Within a few days I was feeling well enough to leave the house, and although I did not wish to walk too far I took a hansom down to the wharves to visit Juliana, which served a two-fold purpose. I was curious to see how she was doing – and I missed her company, of course – but I knew this was the last of the ghosts of the past I had to expel. If Juliana was determined to become a businesswoman and I was determined to make her my wife, I was going to have to make my peace with that place, though it held so many bad memories. Even so, as resolved as I was, my heart was beating fast as I made my way to the offices I had not seen for so many years. Thankfully there was no dockers’ strike today, and instead of the eerily empty space I saw on my last visit, this time the place was abuzz with men loading and unloading crates and ferrying them to and from the various warehouses and out to the dock, filling the gantries and workspaces with noise and life.

‘I hope you don’t mind my calling in,’ I said, smiling, as I opened the office door. ‘I thought I would like to see the magnate at work.’

Juliana was behind the desk, with Mr Barker leaning over her shoulder, obviously discussing a document with her. She leapt up as she saw me, crying, ‘Thomas! What a wonderful surprise!’

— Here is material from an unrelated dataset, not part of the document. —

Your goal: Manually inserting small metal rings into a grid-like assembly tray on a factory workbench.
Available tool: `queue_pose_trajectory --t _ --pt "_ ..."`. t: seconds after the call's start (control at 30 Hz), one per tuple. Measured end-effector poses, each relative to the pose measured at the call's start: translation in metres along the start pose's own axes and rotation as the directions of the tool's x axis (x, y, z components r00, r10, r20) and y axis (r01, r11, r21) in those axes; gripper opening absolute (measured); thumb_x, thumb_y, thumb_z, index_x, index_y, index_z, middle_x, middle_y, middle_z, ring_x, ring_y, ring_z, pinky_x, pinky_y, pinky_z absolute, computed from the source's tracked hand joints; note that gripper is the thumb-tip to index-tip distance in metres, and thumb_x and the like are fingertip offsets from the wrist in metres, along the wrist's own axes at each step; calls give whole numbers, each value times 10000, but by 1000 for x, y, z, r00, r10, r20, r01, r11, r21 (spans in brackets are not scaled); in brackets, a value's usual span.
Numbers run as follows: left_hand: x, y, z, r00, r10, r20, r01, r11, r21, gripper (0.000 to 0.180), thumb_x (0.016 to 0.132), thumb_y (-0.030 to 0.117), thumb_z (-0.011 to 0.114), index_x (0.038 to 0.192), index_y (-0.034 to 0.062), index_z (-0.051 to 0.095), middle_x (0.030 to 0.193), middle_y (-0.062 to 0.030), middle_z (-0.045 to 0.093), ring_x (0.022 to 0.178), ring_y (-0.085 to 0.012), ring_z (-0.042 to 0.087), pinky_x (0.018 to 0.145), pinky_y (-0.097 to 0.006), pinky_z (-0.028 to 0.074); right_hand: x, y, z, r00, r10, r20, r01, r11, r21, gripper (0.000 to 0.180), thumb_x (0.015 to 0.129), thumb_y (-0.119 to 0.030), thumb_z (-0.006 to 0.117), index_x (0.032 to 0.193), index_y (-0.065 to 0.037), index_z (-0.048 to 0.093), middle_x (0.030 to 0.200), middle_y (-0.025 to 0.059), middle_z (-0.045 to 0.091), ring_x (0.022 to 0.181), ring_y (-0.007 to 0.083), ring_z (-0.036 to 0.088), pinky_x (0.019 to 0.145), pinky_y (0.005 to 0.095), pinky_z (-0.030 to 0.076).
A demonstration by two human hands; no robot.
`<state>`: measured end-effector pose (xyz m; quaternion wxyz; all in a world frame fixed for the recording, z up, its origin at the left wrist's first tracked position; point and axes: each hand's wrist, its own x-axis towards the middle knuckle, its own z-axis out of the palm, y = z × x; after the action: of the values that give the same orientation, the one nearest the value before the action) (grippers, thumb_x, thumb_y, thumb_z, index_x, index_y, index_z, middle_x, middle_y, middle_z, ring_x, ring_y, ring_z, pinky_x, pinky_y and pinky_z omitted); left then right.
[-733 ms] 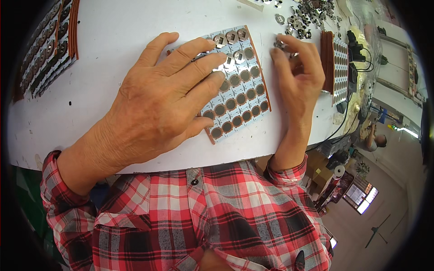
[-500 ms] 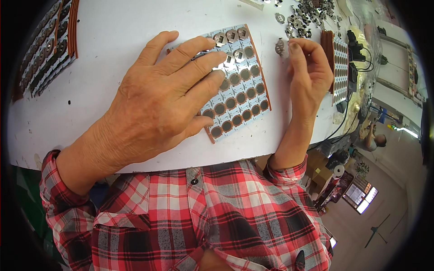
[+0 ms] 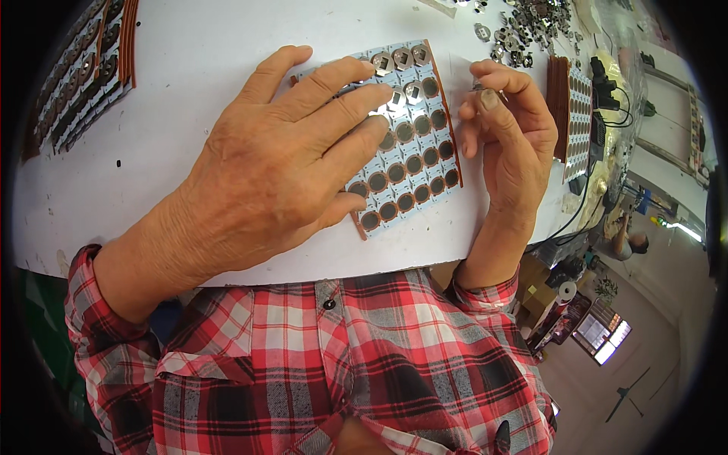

She looked beautiful, less formally dressed than normal, and in more severe colours than the bright clothes she usually favoured, but nothing could dull her own natural shine.

‘I shan’t stay long,’ I said. ‘I know you have much to do.’

‘Stay as long as you like. It is so good to see you looking so well.’

She swept out from behind the desk and came to kiss me on the cheek, and it was only when I closed the door after her embrace that I saw Edward Kane standing behind it, leaning over an open filing cabinet drawer. My heart dropped. I had known that Juliana would forgive the young man, of course, but I certainly had not expected to find him here.

‘Dr Bond.’ He smiled at me, and I struggled to return the gesture. Was there something a little false in his own too, I wondered?

‘Mr Kane.’ I nodded at him, and from the corner of my eye I could see Juliana looking nervously from one of us to the other. My heart melted slightly. She was obviously worried that I would not be happy that she had forgiven him – and I would not want to cause her any worry. And it was perfectly reasonable that she should want his assistance now, for he could help her far more in the world of business than I. Perhaps this was his way of making amends.